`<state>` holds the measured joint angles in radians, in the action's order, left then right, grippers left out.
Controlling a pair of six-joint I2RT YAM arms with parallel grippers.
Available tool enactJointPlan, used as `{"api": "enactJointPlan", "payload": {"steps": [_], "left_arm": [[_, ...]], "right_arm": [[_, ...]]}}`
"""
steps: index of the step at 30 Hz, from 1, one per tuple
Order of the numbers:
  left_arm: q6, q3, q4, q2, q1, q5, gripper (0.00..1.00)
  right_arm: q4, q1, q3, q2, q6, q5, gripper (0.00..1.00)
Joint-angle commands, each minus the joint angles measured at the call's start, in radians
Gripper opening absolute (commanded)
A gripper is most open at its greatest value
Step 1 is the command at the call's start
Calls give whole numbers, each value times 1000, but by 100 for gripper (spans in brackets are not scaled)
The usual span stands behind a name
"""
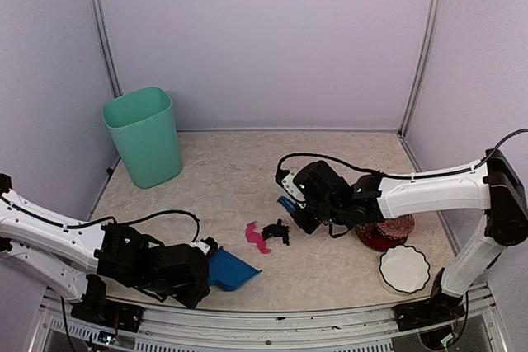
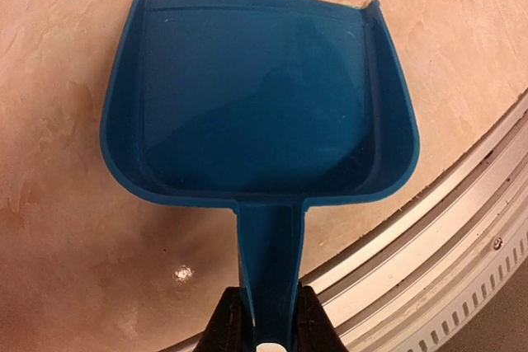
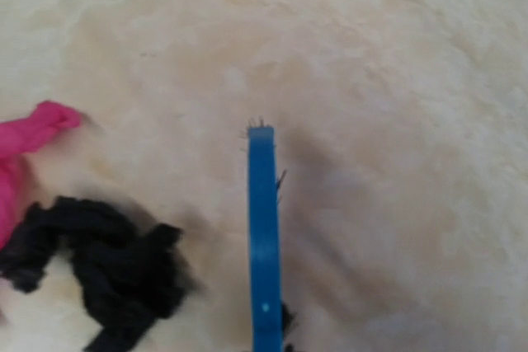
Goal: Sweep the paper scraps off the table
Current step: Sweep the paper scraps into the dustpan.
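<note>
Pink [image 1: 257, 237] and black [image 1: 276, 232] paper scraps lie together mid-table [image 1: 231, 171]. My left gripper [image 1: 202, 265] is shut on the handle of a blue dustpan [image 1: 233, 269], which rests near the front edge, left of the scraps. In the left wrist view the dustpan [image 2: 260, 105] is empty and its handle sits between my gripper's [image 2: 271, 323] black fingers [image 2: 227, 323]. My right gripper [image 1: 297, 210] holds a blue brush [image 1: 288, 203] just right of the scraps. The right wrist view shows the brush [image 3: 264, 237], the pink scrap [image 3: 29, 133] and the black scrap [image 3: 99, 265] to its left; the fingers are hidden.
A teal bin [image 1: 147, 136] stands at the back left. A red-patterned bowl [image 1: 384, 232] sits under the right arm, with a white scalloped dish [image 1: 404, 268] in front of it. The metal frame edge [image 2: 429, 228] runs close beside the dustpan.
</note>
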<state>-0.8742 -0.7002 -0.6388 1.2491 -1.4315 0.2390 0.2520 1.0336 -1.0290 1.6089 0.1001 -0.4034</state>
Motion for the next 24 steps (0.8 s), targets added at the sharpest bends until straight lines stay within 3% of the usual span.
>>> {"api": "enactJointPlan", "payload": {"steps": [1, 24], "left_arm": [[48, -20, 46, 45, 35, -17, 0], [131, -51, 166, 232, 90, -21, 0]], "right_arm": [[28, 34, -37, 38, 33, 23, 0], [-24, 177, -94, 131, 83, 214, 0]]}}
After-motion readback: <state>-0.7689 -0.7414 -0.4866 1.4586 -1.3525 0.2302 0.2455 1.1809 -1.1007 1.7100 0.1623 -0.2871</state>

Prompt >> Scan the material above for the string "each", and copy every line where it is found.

Exercise solution >>
Joint-angle commands, each minus the joint angles measured at the call's start, in radians
Calls give whole numbers, each value times 1000, but by 100 for gripper (spans in brackets are not scaled)

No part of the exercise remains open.